_STUDY MATERIAL_
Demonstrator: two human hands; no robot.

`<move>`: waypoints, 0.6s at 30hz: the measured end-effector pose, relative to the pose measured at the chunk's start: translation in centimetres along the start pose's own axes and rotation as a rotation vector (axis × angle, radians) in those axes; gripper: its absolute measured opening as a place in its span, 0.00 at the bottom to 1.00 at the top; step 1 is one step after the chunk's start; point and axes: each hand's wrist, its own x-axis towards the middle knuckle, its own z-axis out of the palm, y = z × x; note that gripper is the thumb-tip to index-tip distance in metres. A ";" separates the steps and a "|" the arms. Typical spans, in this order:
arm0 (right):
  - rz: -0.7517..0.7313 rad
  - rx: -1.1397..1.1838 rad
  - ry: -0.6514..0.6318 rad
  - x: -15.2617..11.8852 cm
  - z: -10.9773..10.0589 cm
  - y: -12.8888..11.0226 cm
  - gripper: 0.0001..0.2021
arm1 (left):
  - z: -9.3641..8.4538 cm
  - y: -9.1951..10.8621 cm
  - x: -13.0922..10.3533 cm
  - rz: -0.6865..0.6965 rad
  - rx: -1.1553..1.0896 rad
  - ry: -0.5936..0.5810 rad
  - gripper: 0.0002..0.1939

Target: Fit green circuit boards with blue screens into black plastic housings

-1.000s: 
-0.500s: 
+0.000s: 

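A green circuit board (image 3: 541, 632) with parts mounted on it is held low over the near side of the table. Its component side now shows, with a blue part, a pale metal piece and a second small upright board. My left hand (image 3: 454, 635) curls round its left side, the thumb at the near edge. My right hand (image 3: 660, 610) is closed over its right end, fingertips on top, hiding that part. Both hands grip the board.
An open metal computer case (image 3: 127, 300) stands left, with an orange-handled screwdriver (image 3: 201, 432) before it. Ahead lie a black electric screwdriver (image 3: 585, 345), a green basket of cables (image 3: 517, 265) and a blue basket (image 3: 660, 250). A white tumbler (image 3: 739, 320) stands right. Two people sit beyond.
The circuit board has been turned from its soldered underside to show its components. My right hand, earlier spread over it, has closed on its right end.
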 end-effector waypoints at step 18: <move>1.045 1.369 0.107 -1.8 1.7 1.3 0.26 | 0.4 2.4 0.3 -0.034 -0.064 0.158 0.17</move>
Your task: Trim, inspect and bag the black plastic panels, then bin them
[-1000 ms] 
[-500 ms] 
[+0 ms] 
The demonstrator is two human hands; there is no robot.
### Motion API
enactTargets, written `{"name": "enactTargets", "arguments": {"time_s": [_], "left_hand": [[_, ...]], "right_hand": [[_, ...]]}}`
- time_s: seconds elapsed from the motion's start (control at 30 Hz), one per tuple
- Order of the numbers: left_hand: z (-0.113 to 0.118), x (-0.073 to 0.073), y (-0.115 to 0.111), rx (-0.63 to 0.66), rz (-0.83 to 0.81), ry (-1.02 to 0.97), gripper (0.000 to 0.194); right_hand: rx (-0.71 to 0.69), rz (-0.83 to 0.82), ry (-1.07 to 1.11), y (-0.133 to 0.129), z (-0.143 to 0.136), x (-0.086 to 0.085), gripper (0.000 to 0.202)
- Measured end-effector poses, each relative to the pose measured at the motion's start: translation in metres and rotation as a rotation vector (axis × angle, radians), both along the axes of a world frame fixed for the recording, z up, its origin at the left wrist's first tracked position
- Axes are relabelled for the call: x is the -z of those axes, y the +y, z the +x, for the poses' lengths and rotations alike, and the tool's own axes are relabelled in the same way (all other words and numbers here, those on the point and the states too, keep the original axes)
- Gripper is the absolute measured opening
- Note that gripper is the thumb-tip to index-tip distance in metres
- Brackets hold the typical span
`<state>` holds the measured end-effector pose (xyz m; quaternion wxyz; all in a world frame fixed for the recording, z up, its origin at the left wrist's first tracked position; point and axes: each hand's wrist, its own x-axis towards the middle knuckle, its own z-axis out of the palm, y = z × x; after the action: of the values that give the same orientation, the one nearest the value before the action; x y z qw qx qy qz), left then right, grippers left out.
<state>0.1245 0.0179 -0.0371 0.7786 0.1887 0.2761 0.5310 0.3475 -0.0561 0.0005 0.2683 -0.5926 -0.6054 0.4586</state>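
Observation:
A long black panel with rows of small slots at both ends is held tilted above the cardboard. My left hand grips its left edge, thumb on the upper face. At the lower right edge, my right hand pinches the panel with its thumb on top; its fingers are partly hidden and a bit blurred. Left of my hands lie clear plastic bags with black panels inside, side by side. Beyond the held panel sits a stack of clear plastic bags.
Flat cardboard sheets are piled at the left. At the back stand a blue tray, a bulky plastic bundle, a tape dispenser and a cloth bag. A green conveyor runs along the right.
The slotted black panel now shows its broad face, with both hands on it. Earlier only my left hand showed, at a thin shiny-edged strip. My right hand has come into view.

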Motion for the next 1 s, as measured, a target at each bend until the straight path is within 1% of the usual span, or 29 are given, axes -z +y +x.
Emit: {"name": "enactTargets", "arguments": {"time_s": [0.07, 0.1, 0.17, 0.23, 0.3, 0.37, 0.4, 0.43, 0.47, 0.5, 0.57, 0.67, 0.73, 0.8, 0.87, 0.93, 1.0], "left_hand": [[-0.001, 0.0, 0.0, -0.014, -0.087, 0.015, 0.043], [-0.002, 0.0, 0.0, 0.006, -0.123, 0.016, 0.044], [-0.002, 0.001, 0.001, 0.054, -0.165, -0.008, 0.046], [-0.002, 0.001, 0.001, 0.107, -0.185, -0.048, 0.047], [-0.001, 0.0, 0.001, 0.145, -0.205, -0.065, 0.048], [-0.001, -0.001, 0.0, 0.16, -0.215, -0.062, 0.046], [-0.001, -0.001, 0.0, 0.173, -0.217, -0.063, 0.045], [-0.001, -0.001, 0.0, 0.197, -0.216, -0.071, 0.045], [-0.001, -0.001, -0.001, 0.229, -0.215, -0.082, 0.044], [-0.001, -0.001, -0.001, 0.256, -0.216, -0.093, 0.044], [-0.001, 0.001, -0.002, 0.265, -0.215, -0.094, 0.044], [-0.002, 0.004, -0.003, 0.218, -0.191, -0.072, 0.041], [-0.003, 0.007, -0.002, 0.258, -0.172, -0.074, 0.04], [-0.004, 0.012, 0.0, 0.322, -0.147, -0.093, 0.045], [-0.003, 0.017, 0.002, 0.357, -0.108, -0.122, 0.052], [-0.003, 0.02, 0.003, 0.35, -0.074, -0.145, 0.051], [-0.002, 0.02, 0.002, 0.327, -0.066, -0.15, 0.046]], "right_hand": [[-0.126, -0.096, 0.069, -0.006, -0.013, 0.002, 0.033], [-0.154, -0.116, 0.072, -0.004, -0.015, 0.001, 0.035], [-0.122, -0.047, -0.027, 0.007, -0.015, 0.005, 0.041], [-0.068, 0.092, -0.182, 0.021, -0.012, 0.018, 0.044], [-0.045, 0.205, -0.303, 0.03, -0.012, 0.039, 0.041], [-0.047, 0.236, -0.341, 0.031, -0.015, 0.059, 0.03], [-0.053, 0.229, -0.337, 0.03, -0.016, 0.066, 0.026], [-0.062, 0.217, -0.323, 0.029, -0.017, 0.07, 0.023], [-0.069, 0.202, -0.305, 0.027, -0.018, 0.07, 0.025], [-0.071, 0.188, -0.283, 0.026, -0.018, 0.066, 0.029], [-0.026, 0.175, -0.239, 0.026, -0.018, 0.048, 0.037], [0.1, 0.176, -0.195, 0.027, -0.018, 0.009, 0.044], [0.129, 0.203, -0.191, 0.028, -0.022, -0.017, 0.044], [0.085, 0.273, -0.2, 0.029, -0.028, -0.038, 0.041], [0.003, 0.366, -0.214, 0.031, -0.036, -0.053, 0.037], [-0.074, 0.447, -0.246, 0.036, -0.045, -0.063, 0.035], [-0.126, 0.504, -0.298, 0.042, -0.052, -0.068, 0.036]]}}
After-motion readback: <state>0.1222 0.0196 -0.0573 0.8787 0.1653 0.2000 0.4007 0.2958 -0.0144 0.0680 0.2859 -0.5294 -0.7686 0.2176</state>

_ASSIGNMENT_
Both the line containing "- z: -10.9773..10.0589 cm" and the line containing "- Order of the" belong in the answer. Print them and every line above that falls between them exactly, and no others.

_SOLUTION_
  - z: -10.9773..10.0589 cm
  - y: -12.8888..11.0226 cm
  - gripper: 0.0001..0.2021
arm1 (left):
  - z: -9.3641..8.4538 cm
  - y: -9.1951..10.8621 cm
  - x: -13.0922..10.3533 cm
  - rz: -0.6865..0.6965 rad
  - rx: -1.1553..1.0896 rad
  - ry: -0.5936..0.5810 rad
  - gripper: 0.0002..0.1939

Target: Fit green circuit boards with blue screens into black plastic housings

-1.000s: 
-0.500s: 
+0.000s: 

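A green circuit board (image 3: 541, 632) with parts mounted on it is held low over the near side of the table. Its component side now shows, with a blue part, a pale metal piece and a second small upright board. My left hand (image 3: 454, 635) curls round its left side, the thumb at the near edge. My right hand (image 3: 660, 610) is closed over its right end, fingertips on top, hiding that part. Both hands grip the board.
An open metal computer case (image 3: 127, 300) stands left, with an orange-handled screwdriver (image 3: 201, 432) before it. Ahead lie a black electric screwdriver (image 3: 585, 345), a green basket of cables (image 3: 517, 265) and a blue basket (image 3: 660, 250). A white tumbler (image 3: 739, 320) stands right. Two people sit beyond.
The circuit board has been turned from its soldered underside to show its components. My right hand, earlier spread over it, has closed on its right end.
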 end-effector waypoints at step 18: <move>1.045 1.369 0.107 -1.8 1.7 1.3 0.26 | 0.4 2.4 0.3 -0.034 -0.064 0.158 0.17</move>
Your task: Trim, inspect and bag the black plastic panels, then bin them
[-1000 ms] 
[-500 ms] 
[+0 ms] 
The demonstrator is two human hands; there is no robot.
### Motion API
enactTargets, written `{"name": "enactTargets", "arguments": {"time_s": [_], "left_hand": [[_, ...]], "right_hand": [[_, ...]]}}`
- time_s: seconds elapsed from the motion's start (control at 30 Hz), one per tuple
- Order of the numbers: left_hand: z (-0.113 to 0.118), x (-0.073 to 0.073), y (-0.115 to 0.111), rx (-0.63 to 0.66), rz (-0.83 to 0.81), ry (-1.02 to 0.97), gripper (0.000 to 0.194); right_hand: rx (-0.71 to 0.69), rz (-0.83 to 0.82), ry (-1.07 to 1.11), y (-0.133 to 0.129), z (-0.143 to 0.136), x (-0.086 to 0.085), gripper (0.000 to 0.202)

For this exercise, nothing more remains to be done.